MENLO PARK, CA - The race to develop powerful dedicated AI processors is heating up, as Facebook announces it will be joining the likes of Huawei, Baidu, Apple, and Arm in building a new class of semiconductors specifically for deep learning exercises.

AI is a central focus for Facebook, with implications for everything from the way users message and interact with brands to the structure of the content newsfeed and ad personalization. As demand for these AI tools has grown, the company is looking for new ways to continue building on their capabilities. This includes developing custom chips to support its AI programs, as Facebook's Chief AI Scientist and early AI pioneer Yann LeCun revealed this week.

Speaking with the FT ahead of the publication of a research paper exploring his vision for the future of AI hardware, LeCun suggested Facebook will begin working on its own custom 'ASIC' chips to support its AI ambitions. It will begin to collaborate with a number of chip companies on new designs as well as look at building and open sourcing its own architecture.
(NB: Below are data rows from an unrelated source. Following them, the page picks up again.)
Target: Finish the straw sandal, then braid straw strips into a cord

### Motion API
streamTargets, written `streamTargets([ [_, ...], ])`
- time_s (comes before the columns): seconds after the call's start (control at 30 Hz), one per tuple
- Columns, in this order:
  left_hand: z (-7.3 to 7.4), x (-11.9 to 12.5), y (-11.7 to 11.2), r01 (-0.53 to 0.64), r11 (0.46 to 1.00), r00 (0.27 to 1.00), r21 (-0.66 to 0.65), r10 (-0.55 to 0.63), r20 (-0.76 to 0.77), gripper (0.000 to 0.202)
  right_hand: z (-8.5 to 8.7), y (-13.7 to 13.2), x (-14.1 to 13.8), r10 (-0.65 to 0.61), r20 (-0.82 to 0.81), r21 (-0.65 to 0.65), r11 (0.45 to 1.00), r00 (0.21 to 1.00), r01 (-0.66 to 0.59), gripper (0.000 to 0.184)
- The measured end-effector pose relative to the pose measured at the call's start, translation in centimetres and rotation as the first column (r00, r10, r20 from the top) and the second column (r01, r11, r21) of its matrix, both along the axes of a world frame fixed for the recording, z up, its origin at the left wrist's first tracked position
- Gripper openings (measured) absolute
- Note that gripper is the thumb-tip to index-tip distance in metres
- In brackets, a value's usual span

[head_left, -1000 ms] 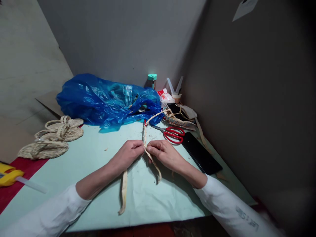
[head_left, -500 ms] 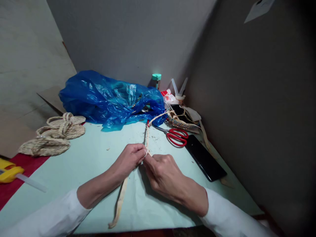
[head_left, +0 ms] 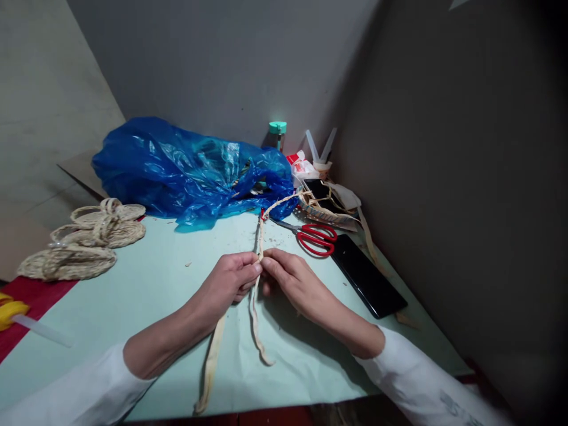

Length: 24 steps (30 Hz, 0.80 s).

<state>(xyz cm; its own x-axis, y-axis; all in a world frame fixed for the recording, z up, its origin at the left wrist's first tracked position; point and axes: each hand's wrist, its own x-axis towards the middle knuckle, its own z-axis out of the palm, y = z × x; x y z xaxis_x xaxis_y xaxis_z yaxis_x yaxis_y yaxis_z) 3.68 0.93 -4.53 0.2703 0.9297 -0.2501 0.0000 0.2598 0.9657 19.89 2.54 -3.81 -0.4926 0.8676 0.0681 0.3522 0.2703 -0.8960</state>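
Both my hands meet over the middle of the table, thumbs and fingertips pinched on a thin braided cord of pale plant fibre (head_left: 261,235). My left hand (head_left: 236,275) is closed on it from the left, my right hand (head_left: 286,273) from the right. Beyond my fingers the cord runs up to a small red piece (head_left: 262,213), then bends right toward a heap of fibre strips. Below my hands hang two loose ends: a narrow strip (head_left: 255,331) in the middle and a wider flat strip (head_left: 212,361) under my left wrist. My fingertips partly hide the cord.
Red-handled scissors (head_left: 316,239) and a black phone (head_left: 370,278) lie to the right. A blue plastic bag (head_left: 177,171) fills the back. Several woven slippers (head_left: 75,260) sit at the left, near a yellow tool (head_left: 11,310). A fibre heap (head_left: 331,213) lies back right.
My right hand has turned and risen so its thumb and fingers now face my left hand's. A narrow strip now hangs free below them. The whole view has shifted slightly.
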Motion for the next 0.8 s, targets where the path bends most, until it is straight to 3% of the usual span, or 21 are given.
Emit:
streamTargets([
  [0.1,-0.1,0.2,-0.1,0.002,1.0,0.994,0.024,0.001,-0.107,0.021,-1.0,0.3,-0.3,-0.002,-0.07,-0.113,0.994,0.998,-0.006,0.033],
  [0.2,0.0,0.1,-0.4,0.053,0.989,0.957,0.137,-0.011,-0.291,0.028,-1.4,0.3,-0.1,-0.046,-0.052,-0.115,0.993,0.998,0.04,0.035],
  [0.3,0.6,-0.1,-0.8,0.123,0.952,0.851,0.279,0.044,-0.523,0.038,-1.3,0.3,0.1,-0.068,-0.019,-0.081,0.995,0.997,0.066,0.036],
  [0.5,1.7,0.2,-1.9,0.244,0.915,0.643,0.322,0.095,-0.76,0.035,-1.0,0.2,0.0,-0.044,-0.019,-0.043,0.998,0.999,0.043,0.036],
  [0.7,0.8,1.6,-2.9,0.453,0.833,0.382,0.319,0.142,-0.913,0.034,-1.1,0.4,-0.2,0.0,-0.177,-0.232,0.972,0.984,-0.042,0.027],
  [0.77,0.5,1.8,-3.0,0.508,0.794,0.368,0.334,0.151,-0.918,0.033,-1.3,0.4,-0.3,0.012,-0.219,-0.277,0.958,0.976,-0.074,0.027],
  [0.8,0.5,1.7,-3.1,0.515,0.778,0.401,0.36,0.152,-0.904,0.031,-1.3,0.5,-0.3,0.012,-0.224,-0.289,0.954,0.975,-0.078,0.026],
])
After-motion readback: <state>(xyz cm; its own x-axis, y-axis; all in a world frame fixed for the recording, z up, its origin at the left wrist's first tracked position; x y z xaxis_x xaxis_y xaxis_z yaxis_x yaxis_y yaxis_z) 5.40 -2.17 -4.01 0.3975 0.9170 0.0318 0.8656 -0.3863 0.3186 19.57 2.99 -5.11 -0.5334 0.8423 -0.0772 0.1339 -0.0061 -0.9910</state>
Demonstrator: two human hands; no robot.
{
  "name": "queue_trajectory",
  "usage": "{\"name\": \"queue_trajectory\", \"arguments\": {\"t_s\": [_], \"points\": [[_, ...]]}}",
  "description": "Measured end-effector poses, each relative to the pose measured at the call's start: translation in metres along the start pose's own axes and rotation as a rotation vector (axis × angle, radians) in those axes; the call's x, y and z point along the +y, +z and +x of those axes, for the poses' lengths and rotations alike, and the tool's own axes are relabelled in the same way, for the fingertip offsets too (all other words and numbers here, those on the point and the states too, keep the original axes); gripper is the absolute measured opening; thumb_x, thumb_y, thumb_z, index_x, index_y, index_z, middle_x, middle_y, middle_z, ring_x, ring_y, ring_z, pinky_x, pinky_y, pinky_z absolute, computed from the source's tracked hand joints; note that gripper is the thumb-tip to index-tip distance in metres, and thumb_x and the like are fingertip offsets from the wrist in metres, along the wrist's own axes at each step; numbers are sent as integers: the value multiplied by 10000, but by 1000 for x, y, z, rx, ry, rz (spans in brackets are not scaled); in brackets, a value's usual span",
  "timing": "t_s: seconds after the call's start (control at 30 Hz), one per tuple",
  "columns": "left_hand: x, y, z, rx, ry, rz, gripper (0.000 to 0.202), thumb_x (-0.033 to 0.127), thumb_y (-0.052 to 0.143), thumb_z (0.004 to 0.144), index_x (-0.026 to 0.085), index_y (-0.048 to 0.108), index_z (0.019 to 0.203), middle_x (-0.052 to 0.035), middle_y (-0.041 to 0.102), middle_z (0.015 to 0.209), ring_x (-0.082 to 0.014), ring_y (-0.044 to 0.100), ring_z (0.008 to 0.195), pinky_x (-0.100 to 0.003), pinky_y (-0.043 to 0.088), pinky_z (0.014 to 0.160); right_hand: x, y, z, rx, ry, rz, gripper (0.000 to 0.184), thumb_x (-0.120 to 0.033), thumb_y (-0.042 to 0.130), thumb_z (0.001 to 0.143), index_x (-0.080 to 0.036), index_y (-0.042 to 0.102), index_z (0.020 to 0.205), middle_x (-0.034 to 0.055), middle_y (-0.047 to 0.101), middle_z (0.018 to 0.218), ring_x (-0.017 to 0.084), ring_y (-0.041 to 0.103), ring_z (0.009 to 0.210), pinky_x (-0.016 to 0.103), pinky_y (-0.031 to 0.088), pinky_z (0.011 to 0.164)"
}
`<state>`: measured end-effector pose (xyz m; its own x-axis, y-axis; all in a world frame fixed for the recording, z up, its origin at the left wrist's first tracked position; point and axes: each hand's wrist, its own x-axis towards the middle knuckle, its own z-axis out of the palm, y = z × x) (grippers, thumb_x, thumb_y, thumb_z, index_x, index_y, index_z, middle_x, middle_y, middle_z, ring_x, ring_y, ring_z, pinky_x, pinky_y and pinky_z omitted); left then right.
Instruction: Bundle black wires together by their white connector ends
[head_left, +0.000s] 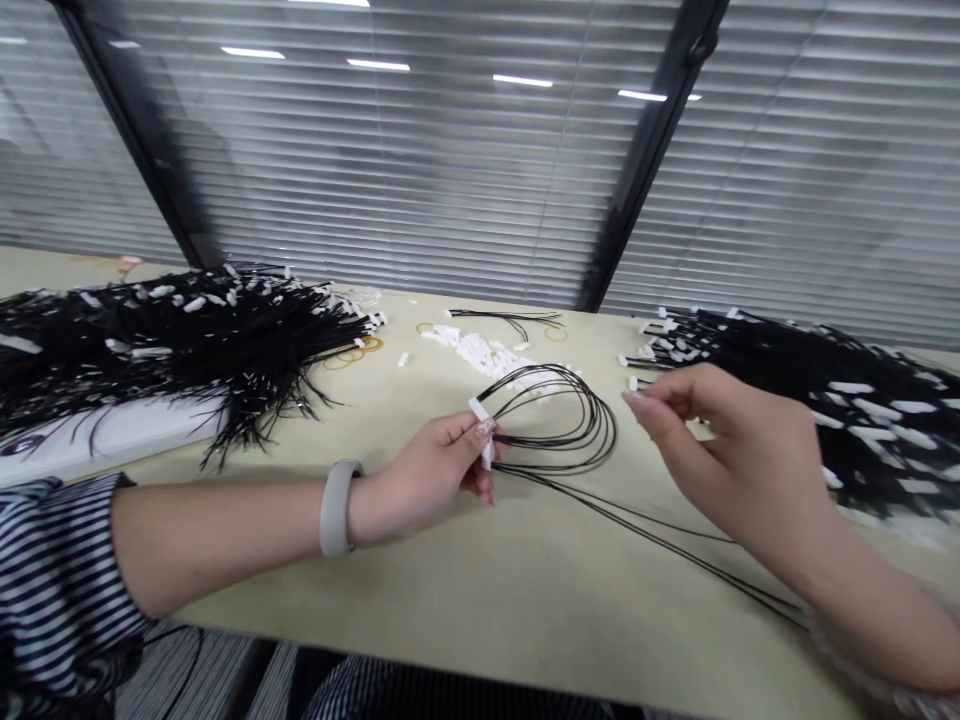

"Facebook has been known to build its hardware when required - build its own ASIC, for instance. If there's any stone unturned, we're going to work on it," LeCun told the FT.

The chips, explained LeCun, will play an integral role in Facebook's AI strategy by enabling the use of even more neural nets across the company's data centres. AI is crucial for Facebook in fighting against fake news, delivering speech translation, and facial / video recognition-based data analysis. Facebook's chips will even have a role to play in on-device AI, a new type of AI hardware which LeCun claims is critical to the future of the technology - and which requires a new generation of semiconductors.

Whereas the most common chips for training neural networks are GPUs (graphical processing units) from companies like NVIDIA, LeCun says that these are ill-suited for running AI algorithms once trained. He argued that future AI chipset designs would have to handle information more efficiently.